Nad wieloma jeziorami coraz bardziej jest ograniczony dostęp do wody. I nie chodzi o to, że właściciele prywatnych nieruchomości grodzą swoje działki do samego brzegu (co też często ma miejsce), ale o to, że gminy same sprzedają tereny przyległe do wody. Nierzadko są to jedne z ostatnich przesmyków między prywatnymi nieruchomościami, gdzie można spędzać czas, piknikować, łowić ryby czy spuścić kajak na wodę, by popływać.
Nie ma przeszkód
Prawo nie stoi na przeszkodzie takim praktykom samorządów. Przekonali się o tym mieszkańcy Plusek nad jeziorem Pluszne. Gmina Stawiguda sprzedała działkę z dostępem do wody, z której bardzo często korzystali mieszkańcy i turyści.
- Na linii dwóch kilometrów było to jedno z trzech dojść nad wodę. Jednak ta nieruchomość była ostatnią, która miała walor prawdziwej plaży warmińskiej, bez blaszanych płotów czy sztucznych ścieżek – mówi Agnieszka Sychowicz-Burska, która od dziecka spędzała czas nad wodą na tej nieruchomości. Dodaje, że z powodu wyprzedawania działek nad wodą we wsi jest mniej bocianów niż kilka lat temu, gdyż tracą tereny, na których żerowały.
Okazuje się, że gmina ma prawo sprzedać taką działkę, a mieszkańcom nie pozostaje nic innego jak protesty, próby wyperswadowania zmiany decyzji czy "ukaranie" władz w najbliższych wyborach.

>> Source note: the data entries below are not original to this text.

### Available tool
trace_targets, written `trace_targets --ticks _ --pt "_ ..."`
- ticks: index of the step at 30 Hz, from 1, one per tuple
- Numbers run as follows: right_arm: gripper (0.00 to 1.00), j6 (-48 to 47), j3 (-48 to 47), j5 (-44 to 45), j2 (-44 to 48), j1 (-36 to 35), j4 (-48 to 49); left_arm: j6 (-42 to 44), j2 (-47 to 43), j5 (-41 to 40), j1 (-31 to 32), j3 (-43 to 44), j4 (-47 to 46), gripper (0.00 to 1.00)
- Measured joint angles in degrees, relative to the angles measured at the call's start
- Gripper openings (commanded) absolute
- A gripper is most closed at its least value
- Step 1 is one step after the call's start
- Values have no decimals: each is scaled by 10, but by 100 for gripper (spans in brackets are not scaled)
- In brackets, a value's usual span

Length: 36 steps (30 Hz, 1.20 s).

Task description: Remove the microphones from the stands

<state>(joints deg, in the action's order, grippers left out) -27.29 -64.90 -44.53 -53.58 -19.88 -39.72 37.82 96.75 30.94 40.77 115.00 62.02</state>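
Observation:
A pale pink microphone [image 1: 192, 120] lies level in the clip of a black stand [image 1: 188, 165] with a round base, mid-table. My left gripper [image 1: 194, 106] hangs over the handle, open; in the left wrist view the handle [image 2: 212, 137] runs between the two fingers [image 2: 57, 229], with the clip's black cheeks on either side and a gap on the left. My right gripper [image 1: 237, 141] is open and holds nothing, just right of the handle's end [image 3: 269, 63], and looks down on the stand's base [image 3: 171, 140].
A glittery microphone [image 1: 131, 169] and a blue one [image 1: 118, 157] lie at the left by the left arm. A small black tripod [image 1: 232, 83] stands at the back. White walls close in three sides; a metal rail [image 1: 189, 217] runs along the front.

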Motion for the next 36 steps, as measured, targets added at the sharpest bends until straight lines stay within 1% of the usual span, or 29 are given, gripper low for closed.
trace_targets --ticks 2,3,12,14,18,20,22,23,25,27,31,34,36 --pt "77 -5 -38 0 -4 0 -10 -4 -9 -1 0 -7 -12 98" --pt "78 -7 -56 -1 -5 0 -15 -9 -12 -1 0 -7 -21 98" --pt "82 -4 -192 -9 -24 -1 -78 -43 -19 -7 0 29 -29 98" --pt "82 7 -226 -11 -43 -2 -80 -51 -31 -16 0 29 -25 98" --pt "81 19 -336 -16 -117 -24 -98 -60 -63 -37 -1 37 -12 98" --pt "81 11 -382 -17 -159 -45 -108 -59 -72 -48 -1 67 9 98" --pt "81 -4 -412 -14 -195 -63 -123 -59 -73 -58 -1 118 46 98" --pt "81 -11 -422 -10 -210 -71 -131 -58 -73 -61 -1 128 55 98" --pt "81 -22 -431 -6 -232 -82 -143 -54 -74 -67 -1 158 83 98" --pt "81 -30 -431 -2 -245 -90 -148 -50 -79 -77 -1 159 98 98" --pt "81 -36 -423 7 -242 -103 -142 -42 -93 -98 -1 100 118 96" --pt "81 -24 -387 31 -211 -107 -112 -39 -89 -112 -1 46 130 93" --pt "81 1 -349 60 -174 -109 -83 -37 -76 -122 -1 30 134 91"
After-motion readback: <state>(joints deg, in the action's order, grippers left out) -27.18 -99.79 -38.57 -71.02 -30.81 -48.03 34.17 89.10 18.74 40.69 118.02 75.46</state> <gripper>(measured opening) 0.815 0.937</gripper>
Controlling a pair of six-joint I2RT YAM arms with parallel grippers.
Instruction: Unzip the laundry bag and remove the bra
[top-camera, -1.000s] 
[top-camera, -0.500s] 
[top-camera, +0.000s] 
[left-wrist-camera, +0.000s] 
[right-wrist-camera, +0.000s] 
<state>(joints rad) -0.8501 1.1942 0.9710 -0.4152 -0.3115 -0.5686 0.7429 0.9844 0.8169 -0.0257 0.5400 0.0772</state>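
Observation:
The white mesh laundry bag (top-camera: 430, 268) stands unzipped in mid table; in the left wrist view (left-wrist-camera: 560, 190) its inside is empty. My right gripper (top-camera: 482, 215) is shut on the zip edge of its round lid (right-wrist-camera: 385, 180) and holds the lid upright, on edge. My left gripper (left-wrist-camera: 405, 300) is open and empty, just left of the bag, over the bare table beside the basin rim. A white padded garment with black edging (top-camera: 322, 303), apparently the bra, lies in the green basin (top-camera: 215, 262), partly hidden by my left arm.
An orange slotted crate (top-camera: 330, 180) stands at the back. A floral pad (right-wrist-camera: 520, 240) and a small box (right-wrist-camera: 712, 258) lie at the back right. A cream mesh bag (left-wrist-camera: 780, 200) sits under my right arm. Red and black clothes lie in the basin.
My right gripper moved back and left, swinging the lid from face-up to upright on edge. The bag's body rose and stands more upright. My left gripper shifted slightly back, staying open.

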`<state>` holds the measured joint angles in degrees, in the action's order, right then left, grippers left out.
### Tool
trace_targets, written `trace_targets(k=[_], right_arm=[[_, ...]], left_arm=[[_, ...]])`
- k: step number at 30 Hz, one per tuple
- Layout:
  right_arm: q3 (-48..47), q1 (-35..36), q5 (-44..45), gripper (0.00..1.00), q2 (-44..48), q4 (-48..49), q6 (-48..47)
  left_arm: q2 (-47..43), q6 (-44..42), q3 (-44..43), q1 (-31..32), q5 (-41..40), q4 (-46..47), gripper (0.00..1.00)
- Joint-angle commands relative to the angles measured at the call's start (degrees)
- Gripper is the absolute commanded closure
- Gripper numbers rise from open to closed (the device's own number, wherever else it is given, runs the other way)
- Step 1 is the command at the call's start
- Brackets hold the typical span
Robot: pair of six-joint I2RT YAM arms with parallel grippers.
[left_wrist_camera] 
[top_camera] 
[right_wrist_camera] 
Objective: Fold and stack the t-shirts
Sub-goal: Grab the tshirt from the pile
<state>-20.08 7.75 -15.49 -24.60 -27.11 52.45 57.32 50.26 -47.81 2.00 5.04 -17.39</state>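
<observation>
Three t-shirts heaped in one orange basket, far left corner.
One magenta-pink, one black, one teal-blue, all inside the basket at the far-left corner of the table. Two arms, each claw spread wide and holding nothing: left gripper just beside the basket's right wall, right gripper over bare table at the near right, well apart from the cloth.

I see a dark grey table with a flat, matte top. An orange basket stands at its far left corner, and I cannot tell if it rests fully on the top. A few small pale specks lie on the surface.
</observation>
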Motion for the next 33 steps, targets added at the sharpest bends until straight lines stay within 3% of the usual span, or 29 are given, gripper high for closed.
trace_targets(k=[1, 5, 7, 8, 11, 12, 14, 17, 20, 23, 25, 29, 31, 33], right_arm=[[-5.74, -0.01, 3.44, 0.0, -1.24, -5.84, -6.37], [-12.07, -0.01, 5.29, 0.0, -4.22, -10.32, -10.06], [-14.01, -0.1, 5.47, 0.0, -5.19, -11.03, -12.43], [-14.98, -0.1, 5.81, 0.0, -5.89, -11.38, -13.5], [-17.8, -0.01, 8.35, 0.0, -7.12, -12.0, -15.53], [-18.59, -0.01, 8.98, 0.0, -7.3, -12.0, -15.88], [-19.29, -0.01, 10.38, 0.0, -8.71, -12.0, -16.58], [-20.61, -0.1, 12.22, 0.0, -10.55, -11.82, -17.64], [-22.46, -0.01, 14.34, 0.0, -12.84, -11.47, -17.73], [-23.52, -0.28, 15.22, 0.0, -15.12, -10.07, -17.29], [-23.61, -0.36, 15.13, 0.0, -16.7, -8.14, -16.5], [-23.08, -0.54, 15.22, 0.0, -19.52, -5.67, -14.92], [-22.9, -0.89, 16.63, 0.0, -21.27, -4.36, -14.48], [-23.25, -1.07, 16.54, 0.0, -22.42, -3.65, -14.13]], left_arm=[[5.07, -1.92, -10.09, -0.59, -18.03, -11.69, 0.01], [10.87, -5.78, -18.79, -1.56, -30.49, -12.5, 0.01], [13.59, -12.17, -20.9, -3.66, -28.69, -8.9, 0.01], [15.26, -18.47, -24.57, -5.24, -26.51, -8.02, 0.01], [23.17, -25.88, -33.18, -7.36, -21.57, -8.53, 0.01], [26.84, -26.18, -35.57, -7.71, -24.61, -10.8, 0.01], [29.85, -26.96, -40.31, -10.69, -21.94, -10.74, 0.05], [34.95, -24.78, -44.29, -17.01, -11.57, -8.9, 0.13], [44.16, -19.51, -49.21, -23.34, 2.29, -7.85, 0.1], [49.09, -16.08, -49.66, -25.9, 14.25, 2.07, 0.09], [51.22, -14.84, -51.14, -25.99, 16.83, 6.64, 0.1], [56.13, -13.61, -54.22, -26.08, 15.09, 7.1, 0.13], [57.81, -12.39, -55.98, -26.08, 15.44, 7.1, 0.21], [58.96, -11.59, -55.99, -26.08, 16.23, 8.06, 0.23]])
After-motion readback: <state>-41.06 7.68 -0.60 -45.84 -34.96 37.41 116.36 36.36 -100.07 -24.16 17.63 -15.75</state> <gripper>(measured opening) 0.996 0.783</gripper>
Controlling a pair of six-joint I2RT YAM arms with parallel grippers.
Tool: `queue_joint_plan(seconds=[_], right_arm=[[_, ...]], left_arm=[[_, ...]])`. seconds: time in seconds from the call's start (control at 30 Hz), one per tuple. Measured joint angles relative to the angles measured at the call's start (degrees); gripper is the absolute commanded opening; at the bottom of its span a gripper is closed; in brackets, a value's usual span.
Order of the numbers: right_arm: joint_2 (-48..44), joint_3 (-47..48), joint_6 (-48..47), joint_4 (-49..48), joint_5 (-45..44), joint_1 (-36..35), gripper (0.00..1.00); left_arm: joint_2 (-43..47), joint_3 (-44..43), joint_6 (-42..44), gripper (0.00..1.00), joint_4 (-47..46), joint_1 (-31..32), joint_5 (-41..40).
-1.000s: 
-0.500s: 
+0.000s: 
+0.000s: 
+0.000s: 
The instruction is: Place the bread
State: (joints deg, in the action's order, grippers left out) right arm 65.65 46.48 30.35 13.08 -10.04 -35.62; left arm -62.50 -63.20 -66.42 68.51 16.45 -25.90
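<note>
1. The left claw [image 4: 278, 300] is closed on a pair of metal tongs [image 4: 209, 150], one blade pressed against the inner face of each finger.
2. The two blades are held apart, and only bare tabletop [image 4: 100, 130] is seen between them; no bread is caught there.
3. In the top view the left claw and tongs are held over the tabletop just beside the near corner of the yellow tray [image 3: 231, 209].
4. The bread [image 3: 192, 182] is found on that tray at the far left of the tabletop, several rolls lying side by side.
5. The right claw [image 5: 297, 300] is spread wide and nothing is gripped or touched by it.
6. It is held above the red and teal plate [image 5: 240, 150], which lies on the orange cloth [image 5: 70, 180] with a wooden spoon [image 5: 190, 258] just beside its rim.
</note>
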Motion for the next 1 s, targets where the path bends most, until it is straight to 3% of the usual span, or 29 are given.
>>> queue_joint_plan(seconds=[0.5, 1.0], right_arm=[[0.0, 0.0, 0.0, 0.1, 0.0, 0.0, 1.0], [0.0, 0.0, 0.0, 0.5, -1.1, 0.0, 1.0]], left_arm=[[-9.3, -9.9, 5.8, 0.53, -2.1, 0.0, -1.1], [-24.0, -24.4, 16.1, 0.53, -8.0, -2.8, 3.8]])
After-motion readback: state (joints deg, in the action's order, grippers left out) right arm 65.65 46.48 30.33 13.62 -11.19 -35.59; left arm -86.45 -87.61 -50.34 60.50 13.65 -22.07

- Zasady zbywania nieruchomości stanowiących własność jednostek samorządu terytorialnego (w tym gmin) określają przepisy ustawy o gospodarce nieruchomościami. Ustawa ta nie nakazuje jednak gminom prowadzenia takiej gospodarki nieruchomościami, aby jej własnością pozostawała przynajmniej jedna nieruchomość umożliwiająca dostęp do zbiorników wodnych – mówi Agnieszka Pietrzak, adwokat prowadząca własną praktykę.